Jacques Derrida (1930-2004) was a French philosopher, recognized as one of the most influential of the structuralist and post-structuralist traditions that have been part of contemporary Western philosophy. He is, among other things, the founder of “deconstruction”, a way of critically analyzing the literary organization of texts and philosophy, as well as the political organization of institutions.
In this article we will see developed the biography of Jacques Derrida one of the most influential philosophers for literary and political theory and criticism of the 20th and 21st centuries.
Jacques Derrida: biography of an influential contemporary philosopher
Jacques Derrida was born on July 15, 1930 in El Biar, Algeria , which at that time was a French colony. He was the son of Jewish-Spanish parents and was educated in the French tradition from a very early age.
In 1949, after the Second World War, he tried to enter the École Normale Supérieure, in Paris, France. But it was not until 1952 when he managed to gain access, after repeating the admission exam for the second time. He was formed in an intellectual climate where several of the most representative philosophers of the 20th century were on the rise For example, Deleuze, Foucault, Barthes, Sartre, Simone de Beauvoir, Merleau-Ponty, Lyotard, Althusser, Lacan, Ricoeur, Levi-Strauss or Levinas.
Derrida worked very closely with some of them, and also remained critical of several of their proposals. For example, he did important readings on the works of Levinas and Michel Foucault, whom he criticized for his interpretation of Descartes.
Likewise, he developed his work in which he was the century of development and rise of phenomenology Derrida was trained very close to his greatest exponent, Edmund Husserl. Later he specialized in the philosophy of Hegel together with Jean Hyppolite and Maurice de Gandillac, with whom he completed a doctoral thesis in 1953 on “The ideality of the literary object.”
Academic activity
In the following years his work became very extensive and complex, while he served as a professor of philosophy at the Sorbonne University from 1960 to 1964, a time in which He began writing and publishing numerous articles and books that address quite diverse topics.
Later he also served as a professor at his alma mater, the École Normale Supérieure and the École des Hautes Études en Sciences Sociales, all of them in Paris. He was also a visiting professor at different universities around the world, including Yale University and the University of California.
Deconstruction and meaning
Jacques Derrida is recognized, among other things, for having developed “deconstruction”, which refers to a fairly complex act whose interpretation and applications can be very different, and which has nevertheless marked the philosophical production of much of the 19th and 20th centuries.
In very broad terms, Derrida uses deconstruction to critically examine the conceptual paradigms in which Western society has been based from the beginnings of Greek philosophy to the present day.
These paradigms are strongly loaded with a particular element: dichotomies (hierarchical oppositions between two concepts), which have generated binary thoughts and understandings about the phenomena of the world and about human beings. As well as they have also generated forms of identification and construction of specific subjectivities.
Being hierarchical oppositions, they have the consequence that we understand one of the two phenomena of the dichotomy as the primary, or fundamental, phenomenon, and the second as a derivative. For example, what happens in the classic distinction between the mind and the body; nature and culture; the literal and the metaphorical, among many others.
Through deconstruction, Derrida made visible and operational the way in which which philosophy, science, art or politics have emerged as a result of these oppositions which among other things has had effects in subjective terms, and in experience and social organization.
And he made it visible and operational mainly through examine the contradictions and tensions between these hierarchies (whether they are presented explicitly or implicitly), as well as analyzing their consequences in terms of meaning construction.
Precisely, what is derived from the latter is the suggestion that the paradigms in which our societies have settled are not natural, immovable, nor necessary in and of themselves; but rather they are a product or a construction.

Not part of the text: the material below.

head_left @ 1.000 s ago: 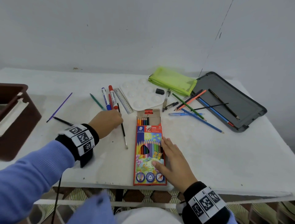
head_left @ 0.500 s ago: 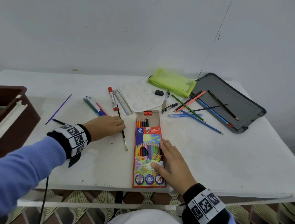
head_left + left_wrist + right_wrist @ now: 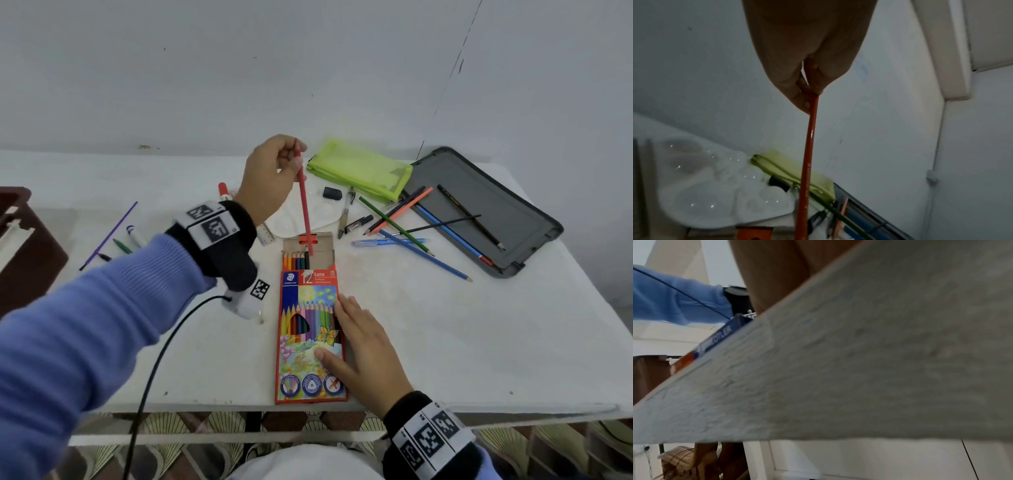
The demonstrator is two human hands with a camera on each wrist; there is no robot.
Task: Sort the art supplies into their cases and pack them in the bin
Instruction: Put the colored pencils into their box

Literary criticism and text analysis
While Derrida develops this from literary criticism, deconstruction applies initially to the analysis of the text An example is the opposition between speech and writing, where speech is understood as the primordial and most authentic element. Derrida shows that the same composition that is traditionally associated with writing is present in discourse, as is the possibility of equivocation.

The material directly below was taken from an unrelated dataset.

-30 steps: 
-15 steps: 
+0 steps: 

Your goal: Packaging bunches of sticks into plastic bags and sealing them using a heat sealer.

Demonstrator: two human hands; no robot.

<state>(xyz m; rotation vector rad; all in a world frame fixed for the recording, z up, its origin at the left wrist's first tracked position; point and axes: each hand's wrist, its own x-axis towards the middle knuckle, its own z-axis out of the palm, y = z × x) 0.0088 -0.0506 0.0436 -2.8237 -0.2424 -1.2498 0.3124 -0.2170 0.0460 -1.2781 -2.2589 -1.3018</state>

By revealing the constracciditions in the compositional structure, it is shown the impossibility of creating terms that are primordial and therefore hierarchical, with which there may be the possibility of restructuring.
For Derrida, the meaning of a word is a function that takes place in the contrast that is shown when relating it to another. From this it follows that the meaning is never fully, nor “truly,” revealed to us, as if the word itself were the object it names in itself. Rather, it is about meanings that we share after a long and infinite chain of meanings contrasted with each other.